▸ Exercise instructions
Only a slice of the listing below is wanted. Retype the lines from the one containing "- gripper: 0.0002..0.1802" through the one containing "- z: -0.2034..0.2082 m", exactly, both ends included.

▸ Supplied data

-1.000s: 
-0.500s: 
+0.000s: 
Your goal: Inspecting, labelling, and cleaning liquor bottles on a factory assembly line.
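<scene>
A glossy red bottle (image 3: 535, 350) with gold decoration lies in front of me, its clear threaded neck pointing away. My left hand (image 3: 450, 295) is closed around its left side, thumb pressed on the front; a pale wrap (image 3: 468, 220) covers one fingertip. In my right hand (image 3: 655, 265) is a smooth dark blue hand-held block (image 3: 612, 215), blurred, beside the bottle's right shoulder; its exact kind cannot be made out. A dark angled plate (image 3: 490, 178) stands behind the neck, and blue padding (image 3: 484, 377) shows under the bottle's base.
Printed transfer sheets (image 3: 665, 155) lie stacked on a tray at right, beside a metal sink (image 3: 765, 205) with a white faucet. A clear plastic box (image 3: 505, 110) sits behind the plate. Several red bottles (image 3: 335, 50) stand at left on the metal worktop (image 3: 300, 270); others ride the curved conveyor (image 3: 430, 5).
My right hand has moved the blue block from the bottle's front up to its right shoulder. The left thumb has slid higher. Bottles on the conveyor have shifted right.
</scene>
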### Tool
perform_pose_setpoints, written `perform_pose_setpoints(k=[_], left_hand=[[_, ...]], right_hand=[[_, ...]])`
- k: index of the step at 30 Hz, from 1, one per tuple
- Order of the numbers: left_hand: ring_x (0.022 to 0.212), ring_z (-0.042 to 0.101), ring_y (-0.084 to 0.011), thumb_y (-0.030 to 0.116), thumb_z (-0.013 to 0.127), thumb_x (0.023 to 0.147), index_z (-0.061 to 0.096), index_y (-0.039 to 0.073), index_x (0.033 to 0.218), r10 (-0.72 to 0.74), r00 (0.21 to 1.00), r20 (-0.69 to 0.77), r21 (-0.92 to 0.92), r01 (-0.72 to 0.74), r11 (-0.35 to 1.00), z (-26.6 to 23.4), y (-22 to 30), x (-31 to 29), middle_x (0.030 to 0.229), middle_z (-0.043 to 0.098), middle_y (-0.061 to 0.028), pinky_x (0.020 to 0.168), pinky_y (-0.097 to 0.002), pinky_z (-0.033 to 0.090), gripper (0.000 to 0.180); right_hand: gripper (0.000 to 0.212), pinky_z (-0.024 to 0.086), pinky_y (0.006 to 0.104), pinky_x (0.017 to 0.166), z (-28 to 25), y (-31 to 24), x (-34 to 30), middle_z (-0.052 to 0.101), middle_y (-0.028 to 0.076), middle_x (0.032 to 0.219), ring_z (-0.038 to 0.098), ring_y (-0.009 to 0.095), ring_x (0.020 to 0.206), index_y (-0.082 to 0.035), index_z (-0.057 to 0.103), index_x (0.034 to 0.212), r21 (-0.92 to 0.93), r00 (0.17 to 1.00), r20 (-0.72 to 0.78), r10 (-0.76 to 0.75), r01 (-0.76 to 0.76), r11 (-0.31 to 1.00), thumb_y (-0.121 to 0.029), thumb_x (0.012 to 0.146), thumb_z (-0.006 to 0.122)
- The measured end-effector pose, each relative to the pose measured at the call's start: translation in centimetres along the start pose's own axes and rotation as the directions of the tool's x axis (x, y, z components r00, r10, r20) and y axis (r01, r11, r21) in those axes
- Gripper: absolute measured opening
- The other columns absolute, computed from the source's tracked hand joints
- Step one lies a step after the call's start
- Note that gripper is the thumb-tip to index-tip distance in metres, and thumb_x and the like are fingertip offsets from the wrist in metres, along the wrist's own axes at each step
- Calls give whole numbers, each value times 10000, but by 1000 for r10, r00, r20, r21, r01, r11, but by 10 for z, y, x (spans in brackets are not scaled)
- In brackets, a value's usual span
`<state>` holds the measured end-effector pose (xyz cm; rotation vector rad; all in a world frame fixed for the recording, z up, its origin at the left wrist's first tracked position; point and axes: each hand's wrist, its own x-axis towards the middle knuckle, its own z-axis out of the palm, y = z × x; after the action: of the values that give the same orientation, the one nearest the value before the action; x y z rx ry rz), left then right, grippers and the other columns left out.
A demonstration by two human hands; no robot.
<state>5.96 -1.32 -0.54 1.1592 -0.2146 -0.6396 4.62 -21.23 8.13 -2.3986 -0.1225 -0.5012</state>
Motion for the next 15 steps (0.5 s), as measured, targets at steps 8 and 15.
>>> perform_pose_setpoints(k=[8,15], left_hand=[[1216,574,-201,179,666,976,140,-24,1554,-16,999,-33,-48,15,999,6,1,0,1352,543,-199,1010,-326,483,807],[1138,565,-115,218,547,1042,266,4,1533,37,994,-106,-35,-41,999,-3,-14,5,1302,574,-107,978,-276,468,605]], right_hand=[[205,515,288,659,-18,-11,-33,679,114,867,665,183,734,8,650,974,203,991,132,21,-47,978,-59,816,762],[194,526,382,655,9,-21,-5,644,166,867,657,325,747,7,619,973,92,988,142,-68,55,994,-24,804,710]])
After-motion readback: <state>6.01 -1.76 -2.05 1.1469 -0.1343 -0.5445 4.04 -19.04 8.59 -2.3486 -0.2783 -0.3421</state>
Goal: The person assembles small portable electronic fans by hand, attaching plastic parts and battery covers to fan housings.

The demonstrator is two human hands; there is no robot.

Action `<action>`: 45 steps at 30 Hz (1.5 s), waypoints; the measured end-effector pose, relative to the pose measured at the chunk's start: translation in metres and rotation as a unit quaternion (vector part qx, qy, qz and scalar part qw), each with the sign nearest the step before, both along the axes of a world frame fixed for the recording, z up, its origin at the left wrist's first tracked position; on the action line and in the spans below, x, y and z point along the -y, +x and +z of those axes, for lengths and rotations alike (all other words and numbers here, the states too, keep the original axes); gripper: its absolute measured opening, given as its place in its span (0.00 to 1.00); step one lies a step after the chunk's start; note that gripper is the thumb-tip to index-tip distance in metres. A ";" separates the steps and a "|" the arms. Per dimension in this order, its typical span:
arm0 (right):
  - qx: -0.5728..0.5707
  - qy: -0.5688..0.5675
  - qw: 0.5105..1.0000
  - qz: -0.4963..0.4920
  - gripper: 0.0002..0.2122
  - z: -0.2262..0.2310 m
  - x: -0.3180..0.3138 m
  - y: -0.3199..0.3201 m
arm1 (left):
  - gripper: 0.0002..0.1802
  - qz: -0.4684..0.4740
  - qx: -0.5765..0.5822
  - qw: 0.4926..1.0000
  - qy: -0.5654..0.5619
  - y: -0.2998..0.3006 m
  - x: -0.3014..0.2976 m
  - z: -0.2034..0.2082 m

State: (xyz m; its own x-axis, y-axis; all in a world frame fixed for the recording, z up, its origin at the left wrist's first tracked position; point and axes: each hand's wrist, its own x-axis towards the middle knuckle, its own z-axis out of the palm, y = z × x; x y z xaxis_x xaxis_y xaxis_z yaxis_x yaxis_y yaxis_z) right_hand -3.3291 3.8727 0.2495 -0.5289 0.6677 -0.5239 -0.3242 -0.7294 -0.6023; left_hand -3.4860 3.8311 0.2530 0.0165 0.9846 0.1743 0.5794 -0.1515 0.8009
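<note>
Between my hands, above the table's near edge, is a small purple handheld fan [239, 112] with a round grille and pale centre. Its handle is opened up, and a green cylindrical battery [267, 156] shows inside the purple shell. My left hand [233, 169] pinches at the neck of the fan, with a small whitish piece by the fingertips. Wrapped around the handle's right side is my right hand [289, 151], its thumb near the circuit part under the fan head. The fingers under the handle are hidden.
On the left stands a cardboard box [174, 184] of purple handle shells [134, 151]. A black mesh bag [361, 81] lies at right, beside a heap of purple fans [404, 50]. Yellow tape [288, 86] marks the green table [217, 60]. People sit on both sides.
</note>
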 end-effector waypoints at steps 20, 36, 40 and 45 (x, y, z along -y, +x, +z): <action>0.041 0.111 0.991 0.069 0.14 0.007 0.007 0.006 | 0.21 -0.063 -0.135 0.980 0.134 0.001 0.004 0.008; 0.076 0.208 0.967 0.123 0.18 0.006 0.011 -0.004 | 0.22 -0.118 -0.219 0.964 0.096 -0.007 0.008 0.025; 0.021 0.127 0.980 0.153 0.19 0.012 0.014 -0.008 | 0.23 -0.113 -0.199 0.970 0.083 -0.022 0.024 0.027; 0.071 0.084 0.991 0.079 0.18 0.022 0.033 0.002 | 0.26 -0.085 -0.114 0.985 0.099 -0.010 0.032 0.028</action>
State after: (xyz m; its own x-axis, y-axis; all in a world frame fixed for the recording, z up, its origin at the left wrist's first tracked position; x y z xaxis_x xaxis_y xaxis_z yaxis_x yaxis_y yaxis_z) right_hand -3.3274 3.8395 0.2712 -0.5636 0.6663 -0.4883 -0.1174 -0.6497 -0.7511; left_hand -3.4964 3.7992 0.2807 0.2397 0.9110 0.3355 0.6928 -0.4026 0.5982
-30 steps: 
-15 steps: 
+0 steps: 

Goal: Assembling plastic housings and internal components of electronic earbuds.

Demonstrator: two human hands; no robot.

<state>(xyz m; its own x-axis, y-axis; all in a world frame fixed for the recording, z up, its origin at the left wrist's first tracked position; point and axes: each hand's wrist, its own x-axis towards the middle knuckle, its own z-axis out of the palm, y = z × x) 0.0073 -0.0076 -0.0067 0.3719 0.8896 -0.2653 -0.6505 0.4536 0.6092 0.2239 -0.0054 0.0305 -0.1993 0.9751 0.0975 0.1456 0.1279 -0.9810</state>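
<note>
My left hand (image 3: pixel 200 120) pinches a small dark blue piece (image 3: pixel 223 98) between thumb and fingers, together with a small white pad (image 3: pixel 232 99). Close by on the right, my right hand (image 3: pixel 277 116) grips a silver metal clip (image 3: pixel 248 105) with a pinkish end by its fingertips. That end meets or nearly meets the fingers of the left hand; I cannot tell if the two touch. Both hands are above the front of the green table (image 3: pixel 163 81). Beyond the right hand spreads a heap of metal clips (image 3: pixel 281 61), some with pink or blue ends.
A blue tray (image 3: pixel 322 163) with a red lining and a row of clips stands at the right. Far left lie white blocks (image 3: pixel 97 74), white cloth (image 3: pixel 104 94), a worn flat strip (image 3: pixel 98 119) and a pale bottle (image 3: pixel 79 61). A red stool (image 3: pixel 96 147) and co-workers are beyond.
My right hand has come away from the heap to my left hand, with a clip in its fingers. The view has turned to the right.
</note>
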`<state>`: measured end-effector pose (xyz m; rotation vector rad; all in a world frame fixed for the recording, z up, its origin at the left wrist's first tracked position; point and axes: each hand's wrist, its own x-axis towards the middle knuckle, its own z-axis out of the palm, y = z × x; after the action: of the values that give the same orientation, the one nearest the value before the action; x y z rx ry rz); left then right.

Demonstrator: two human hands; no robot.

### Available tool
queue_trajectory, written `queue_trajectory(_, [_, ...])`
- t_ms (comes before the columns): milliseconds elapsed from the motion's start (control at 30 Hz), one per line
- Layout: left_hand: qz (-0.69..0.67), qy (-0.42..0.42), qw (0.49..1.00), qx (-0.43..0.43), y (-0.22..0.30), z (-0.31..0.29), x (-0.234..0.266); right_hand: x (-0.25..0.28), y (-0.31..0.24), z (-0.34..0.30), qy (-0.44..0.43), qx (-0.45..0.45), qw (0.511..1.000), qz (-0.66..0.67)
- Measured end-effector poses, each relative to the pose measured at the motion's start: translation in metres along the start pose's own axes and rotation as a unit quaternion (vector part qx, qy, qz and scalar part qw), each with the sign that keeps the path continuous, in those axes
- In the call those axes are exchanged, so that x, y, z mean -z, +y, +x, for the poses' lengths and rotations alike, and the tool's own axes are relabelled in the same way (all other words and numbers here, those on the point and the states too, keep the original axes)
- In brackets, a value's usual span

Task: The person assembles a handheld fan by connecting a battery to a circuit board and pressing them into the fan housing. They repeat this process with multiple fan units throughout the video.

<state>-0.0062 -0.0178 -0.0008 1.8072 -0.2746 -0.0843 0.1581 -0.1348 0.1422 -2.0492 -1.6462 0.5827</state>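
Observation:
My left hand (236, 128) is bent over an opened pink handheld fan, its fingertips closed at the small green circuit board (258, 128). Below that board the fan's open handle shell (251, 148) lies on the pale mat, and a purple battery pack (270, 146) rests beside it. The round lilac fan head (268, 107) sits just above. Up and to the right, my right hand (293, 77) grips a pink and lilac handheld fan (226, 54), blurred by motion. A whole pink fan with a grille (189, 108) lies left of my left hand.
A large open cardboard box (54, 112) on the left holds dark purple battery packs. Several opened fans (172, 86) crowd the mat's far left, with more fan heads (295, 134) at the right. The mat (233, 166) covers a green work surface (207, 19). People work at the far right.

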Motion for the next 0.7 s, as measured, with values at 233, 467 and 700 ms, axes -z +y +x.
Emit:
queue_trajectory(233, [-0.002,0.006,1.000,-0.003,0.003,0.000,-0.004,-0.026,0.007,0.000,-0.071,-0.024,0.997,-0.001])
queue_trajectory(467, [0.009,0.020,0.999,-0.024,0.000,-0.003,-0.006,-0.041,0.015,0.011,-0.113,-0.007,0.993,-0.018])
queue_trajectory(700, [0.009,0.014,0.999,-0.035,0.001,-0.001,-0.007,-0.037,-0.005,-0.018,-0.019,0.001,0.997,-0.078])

▸ Task output
  - gripper: 0.0002..0.1802
  - qz: -0.4684..0.4740
  - qx: -0.5765..0.5822
  - qw: 0.4926..1.0000
  - qy: -0.5654..0.5619
  - y: -0.2998..0.3006 m
  - x: -0.3014..0.2976 m
  - z: -0.2034..0.2082 m

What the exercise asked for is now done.